[libmath-prime-util-perl] 18/20: In-place phi(x,a) merge
Partha P. Mukherjee
ppm-guest at moszumanska.debian.org
Thu May 21 18:47:32 UTC 2015
This is an automated email from the git hooks/post-receive script.
ppm-guest pushed a commit to annotated tag v0.23
in repository libmath-prime-util-perl.
commit 0901cc7d0f2c9aca31ebd7f6c34c30ef017b524d
Author: Dana Jacobsen <dana at acm.org>
Date: Mon Mar 4 18:18:37 2013 -0800
In-place phi(x,a) merge
---
Changes | 7 +++-
TODO | 4 +-
lehmer.c | 125 ++++++++++++++++++++++++++++++++++++++-------------------------
sieve.c | 53 ++++++++++++++-------------
4 files changed, 112 insertions(+), 77 deletions(-)
diff --git a/Changes b/Changes
index a0b69db..c067d11 100644
--- a/Changes
+++ b/Changes
@@ -23,13 +23,18 @@ Revision history for Perl extension Math::Prime::Util.
- Start on Lagarias-Miller-Odlyzko prime count.
+ - A new data structure for the phi(x,a) function used by all the fast
+ prime count routines. Quite a bit faster and most importantly, uses
+ half the memory of the old structure.
+
- Performance:
- Divisor sum with no sub is ~10x faster.
- Speed up PP version of exp_mangoldt, create XS version.
- Zeta much faster as mentioned above.
- faster nth_prime as mentioned above.
- AKS about 10% faster.
- - New data structure for phi(x,a) means even faster prime_count.
+ - Unroll a little more in sieve inner loop. A couple percent faster.

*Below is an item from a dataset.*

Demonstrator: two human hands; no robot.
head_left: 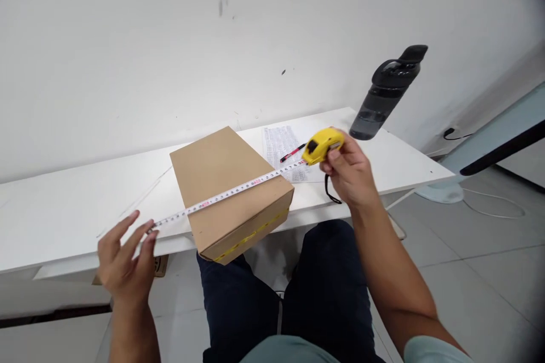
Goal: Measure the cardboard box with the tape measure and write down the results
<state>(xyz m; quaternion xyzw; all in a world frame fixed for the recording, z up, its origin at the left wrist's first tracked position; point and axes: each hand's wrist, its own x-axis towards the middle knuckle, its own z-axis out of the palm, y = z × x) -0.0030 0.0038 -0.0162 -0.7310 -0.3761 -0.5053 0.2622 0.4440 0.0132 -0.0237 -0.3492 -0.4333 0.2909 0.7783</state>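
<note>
My right hand (349,170) grips the yellow case of a tape measure (323,146), whose black wrist strap hangs below. The white blade runs leftward over the top of a brown cardboard box (225,167) and past both its sides. At the blade's far end, my left hand (128,252) pinches the tip between thumb and finger, with the other fingers raised. The box sits at an angle on a white table (93,198), one corner jutting over the front edge. Yellow tape runs along the box's near side.
Behind the case lie a printed sheet (279,139) and a red and black pen (293,152). A dark water bottle (383,96) stands toward the table's right end. The wall (170,39) rises directly behind the table. A power cable (457,135) is at the right.
</note>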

+ - Faster prime_count and nth_prime due to new phi(x,a) (about 1.25x).
0.22 26 February 2013
diff --git a/TODO b/TODO
index 65c9f1a..9a6844d 100644
--- a/TODO
+++ b/TODO
@@ -48,6 +48,6 @@
that (1) handles any low / high, and (2) segments. Take segment_primes
from XS.xs to do this.
-- Do in-place merge in new phi(x,a).
-
- Implement S2 calculation for LMO prime count.
+
+- Balance memory used in phi with memory for binary search pc in lehmer.
diff --git a/lehmer.c b/lehmer.c
index 65a7bd2..cad15ea 100644
--- a/lehmer.c
+++ b/lehmer.c
@@ -31,14 +31,14 @@
* with large values of x.
*
* Using my sieve code with everything running in serial, calculating pi(10^12)
- * is done undef 1 second on my computer. pi(10^14) takes under 30 seconds,
+ * is done under 1 second on my computer. pi(10^14) takes under 30 seconds,
* pi(10^16) in under 20 minutes. Compared with Thomas R. Nicely's pix4
- * program, his one is 4-6x faster and uses 2-3x less memory. When compiled
+ * program, his one is 4-6x faster and uses 2-4x less memory. When compiled
* with parallel primesieve it is another 2x or more faster:
* pix4(10^16) takes 124 minutes, this code + primesieve takes 4 minutes.
*
- * Timings with Perl + MPU. Using the standalone program with primesieve
- * speeds up stage 4 a lot for large values.
+ * Timings with Perl + MPU with all-serial computation. Using the standalone
+ * program with parallel primesieve speeds up stage 4 a lot for large values.
*
* n phi(x,a) mem/time | stage 4 mem/time | total time
* 10^17 3000MB 275.29 | 2300MB 9911.9 | 179m 37.5s
@@ -299,7 +299,14 @@ static void vcarray_destroy(vcarray_t* l)
l->size = 0;
l->n = 0;
}
-static void vcarray_insert(vcarray_t* l, UV val, IV count)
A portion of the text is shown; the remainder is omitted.